=== What to work on ===
Print the data below exactly as it stands, and keep the pictures out.

=== Collected data ===
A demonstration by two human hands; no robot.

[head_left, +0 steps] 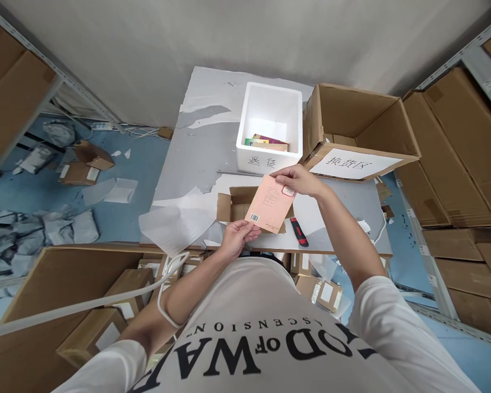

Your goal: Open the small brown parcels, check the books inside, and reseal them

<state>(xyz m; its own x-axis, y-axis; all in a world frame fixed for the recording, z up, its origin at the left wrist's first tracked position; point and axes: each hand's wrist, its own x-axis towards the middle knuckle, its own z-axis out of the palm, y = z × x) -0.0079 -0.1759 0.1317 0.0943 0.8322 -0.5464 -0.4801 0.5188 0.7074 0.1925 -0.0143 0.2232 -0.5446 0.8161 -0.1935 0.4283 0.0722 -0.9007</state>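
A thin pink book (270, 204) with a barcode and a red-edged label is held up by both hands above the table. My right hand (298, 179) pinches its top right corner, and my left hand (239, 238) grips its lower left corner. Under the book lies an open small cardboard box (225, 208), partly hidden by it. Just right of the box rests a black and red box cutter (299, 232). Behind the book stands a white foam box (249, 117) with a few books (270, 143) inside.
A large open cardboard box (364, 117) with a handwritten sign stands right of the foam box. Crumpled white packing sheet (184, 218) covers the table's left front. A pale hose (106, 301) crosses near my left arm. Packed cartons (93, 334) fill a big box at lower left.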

=== Solution to this task ===
A demonstration by two human hands; no robot.

[head_left, +0 steps] 

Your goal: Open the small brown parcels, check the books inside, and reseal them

<state>(xyz m; its own x-axis, y-axis; all in a world frame fixed for the recording, z up, its origin at the left wrist's first tracked position; point and axes: each hand's wrist, its own x-axis towards the middle knuckle, its own z-axis out of the palm, y = z × x) -0.0079 -0.1759 0.1317 0.0943 0.8322 -0.5464 -0.4801 0.5188 0.7074 0.1925 -0.0143 0.2232 -0.5446 0.8161 -0.1935 0.4283 0.0722 -0.9007</state>
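A thin pink book (270, 204) with a barcode and a red-edged label is held up by both hands above the table. My right hand (298, 179) pinches its top right corner, and my left hand (239, 238) grips its lower left corner. Under the book lies an open small cardboard box (225, 208), partly hidden by it. Just right of the box rests a black and red box cutter (299, 232). Behind the book stands a white foam box (249, 117) with a few books (270, 143) inside.
A large open cardboard box (364, 117) with a handwritten sign stands right of the foam box. Crumpled white packing sheet (184, 218) covers the table's left front. A pale hose (106, 301) crosses near my left arm. Packed cartons (93, 334) fill a big box at lower left.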

This answer is complete as it stands.